Exercise instructions: Exactly the lines from the beginning of the listing below through the line that contains "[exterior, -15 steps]" should be transcribed, and pictures must stay out.
== Data under study
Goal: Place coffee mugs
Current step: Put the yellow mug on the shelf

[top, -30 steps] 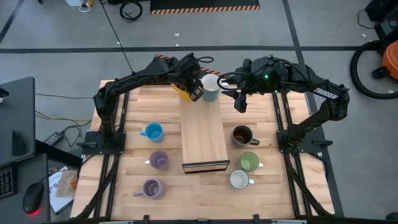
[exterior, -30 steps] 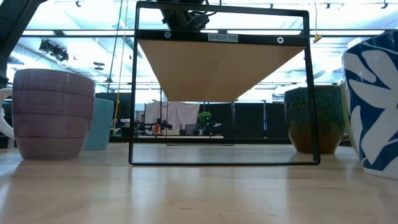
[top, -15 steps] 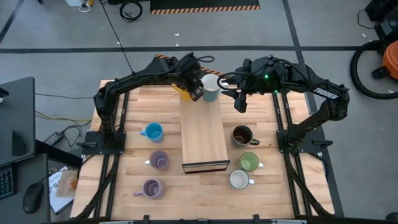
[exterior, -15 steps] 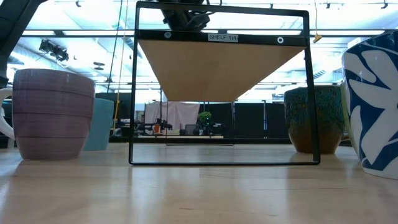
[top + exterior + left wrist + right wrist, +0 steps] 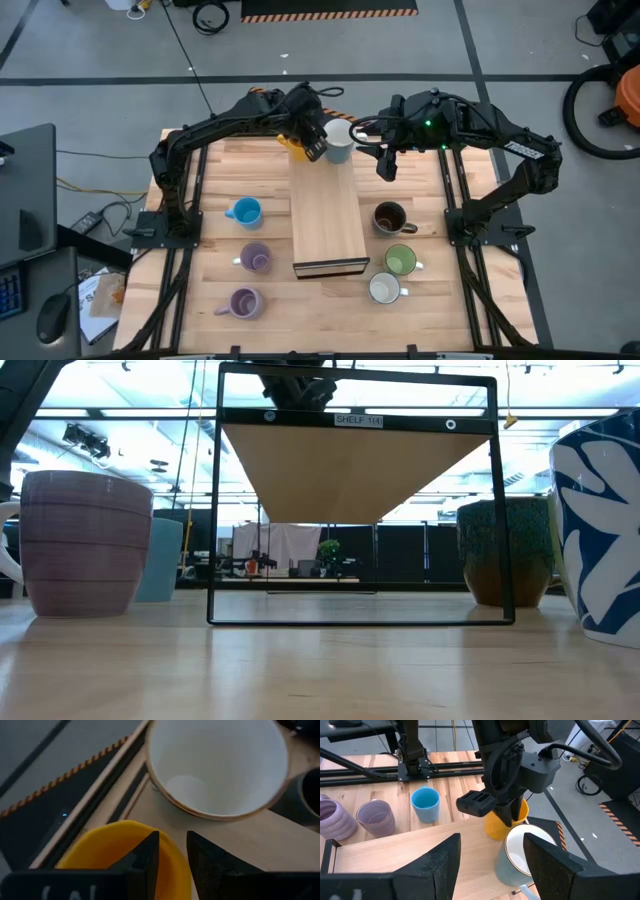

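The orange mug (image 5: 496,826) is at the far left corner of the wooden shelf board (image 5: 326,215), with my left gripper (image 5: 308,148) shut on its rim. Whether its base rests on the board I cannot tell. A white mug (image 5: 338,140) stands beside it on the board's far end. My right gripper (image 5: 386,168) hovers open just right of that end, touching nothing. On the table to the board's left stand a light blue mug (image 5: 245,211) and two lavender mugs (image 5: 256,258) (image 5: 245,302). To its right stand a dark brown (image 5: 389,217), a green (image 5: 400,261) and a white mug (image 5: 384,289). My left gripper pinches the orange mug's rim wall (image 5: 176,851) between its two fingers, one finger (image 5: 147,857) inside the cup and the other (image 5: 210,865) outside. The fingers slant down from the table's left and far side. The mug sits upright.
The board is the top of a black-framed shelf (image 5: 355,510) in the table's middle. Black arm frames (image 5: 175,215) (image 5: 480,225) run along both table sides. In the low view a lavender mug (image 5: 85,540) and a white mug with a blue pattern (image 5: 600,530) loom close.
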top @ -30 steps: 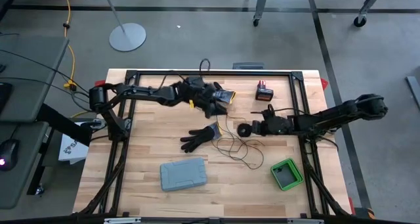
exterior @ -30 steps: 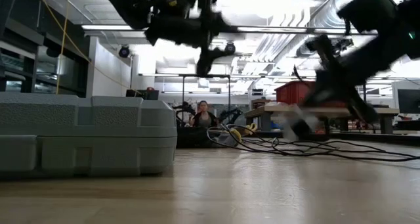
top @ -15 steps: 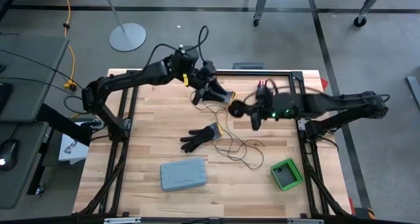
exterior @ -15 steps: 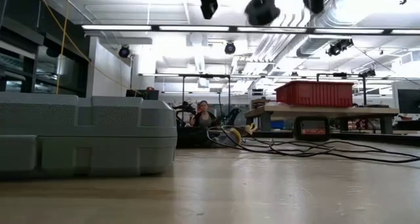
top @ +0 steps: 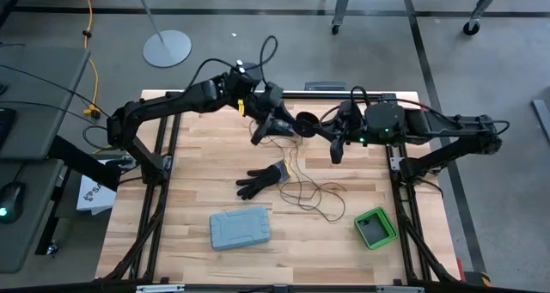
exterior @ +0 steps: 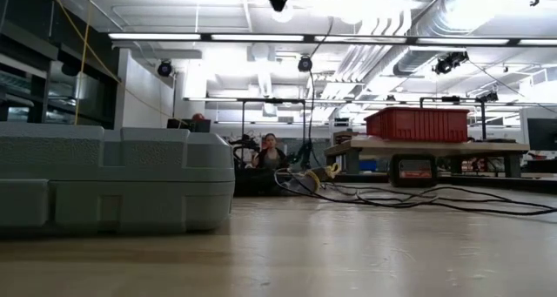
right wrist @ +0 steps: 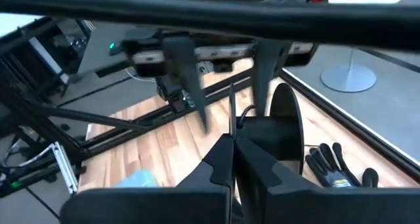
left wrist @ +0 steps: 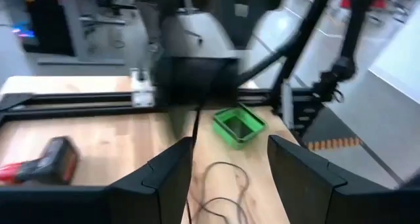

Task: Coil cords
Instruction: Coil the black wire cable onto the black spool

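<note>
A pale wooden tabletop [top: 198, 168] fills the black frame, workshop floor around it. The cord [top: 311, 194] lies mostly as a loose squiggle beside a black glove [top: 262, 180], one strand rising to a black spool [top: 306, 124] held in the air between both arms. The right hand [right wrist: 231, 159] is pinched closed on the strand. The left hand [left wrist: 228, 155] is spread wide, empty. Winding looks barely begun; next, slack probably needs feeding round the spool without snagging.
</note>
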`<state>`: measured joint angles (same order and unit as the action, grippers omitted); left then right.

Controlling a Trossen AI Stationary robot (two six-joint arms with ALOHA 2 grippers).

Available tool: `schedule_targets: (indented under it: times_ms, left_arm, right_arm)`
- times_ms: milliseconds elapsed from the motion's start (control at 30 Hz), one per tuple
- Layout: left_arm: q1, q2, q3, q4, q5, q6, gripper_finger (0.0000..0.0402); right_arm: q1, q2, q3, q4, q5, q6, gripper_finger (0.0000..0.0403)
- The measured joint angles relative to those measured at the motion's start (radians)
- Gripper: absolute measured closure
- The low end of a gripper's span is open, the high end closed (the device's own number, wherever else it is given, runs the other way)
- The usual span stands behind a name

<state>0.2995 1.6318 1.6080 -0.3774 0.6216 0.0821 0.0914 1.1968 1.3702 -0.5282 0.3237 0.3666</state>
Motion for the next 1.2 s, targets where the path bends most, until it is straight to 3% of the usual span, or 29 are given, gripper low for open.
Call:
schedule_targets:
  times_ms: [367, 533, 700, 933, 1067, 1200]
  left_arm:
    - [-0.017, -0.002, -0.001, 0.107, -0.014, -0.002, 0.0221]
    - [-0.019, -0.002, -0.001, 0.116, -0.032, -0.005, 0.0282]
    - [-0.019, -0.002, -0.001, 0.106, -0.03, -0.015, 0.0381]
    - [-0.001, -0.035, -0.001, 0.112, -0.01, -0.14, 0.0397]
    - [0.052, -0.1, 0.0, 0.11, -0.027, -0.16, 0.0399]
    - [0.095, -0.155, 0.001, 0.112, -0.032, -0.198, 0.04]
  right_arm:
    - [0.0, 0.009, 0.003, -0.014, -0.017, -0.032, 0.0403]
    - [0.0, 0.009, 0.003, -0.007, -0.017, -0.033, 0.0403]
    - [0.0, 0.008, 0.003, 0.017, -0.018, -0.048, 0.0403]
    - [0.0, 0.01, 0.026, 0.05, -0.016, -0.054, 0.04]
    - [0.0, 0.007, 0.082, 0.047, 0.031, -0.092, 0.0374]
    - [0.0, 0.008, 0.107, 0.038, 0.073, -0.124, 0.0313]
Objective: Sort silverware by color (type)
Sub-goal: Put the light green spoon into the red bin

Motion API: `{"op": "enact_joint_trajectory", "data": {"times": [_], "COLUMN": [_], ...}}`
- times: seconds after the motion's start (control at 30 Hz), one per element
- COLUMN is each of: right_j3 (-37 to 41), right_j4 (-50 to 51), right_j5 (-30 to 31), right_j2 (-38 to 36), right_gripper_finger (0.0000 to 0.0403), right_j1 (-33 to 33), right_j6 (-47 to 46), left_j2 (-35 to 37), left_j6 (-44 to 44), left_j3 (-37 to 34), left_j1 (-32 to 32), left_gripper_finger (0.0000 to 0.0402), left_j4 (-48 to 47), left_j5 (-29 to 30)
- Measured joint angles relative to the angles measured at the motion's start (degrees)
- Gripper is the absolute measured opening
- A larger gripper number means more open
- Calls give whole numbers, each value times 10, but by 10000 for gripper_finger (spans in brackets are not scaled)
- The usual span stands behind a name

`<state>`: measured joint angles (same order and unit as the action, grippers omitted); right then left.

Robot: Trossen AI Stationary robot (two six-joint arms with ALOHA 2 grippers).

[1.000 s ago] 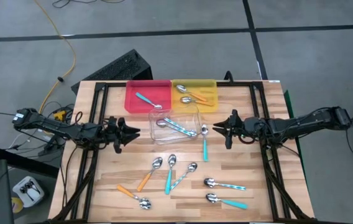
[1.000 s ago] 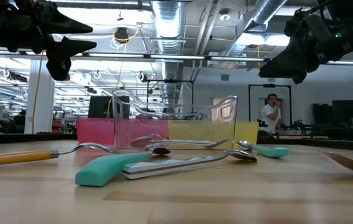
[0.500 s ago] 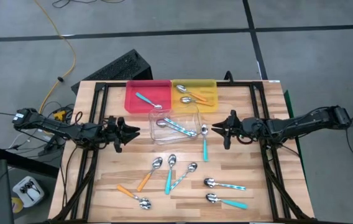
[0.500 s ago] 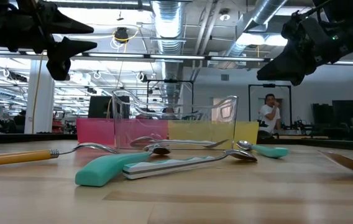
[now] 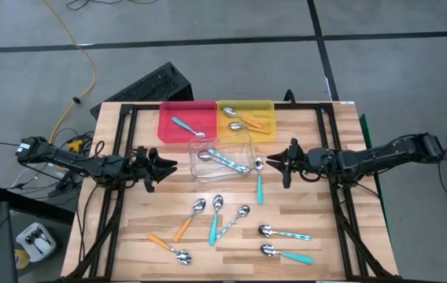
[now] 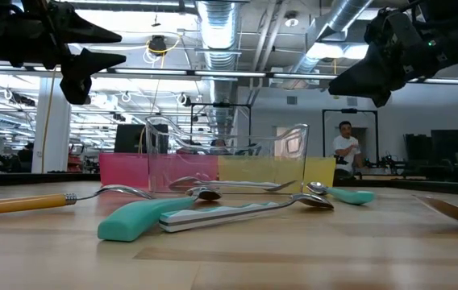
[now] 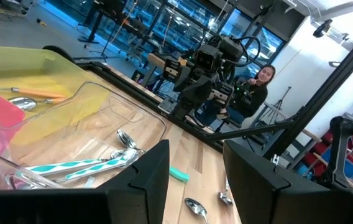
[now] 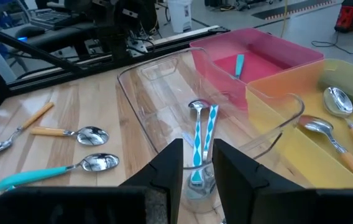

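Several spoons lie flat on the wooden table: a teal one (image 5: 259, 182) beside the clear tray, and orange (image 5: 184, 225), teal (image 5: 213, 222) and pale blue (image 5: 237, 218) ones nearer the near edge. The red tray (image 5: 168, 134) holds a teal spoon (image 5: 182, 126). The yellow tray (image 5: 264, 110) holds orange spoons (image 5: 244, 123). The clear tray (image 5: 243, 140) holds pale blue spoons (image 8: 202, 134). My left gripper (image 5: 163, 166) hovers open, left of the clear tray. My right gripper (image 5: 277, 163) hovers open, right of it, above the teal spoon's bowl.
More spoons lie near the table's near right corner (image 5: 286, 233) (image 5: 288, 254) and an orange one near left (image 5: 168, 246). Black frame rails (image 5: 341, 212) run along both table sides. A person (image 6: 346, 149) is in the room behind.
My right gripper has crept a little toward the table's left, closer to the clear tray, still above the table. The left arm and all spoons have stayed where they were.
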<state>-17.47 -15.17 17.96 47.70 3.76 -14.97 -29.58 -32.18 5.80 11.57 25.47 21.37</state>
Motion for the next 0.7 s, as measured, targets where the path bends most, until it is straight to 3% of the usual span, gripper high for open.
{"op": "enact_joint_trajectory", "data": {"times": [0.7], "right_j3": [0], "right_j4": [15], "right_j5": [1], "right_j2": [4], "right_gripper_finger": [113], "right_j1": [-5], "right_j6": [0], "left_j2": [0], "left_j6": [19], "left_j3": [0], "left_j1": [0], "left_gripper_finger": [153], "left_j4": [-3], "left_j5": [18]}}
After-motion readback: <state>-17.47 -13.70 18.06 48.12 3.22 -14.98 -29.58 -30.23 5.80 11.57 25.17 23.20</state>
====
Your response:
Goal: Place coffee mugs
Current step: Put the yellow mug on the shelf

[top, -30 steps] 
[exterior, -30 steps] 
[top, -15 steps] 
[exterior, -15 steps] 

The answer has been given in its entirety.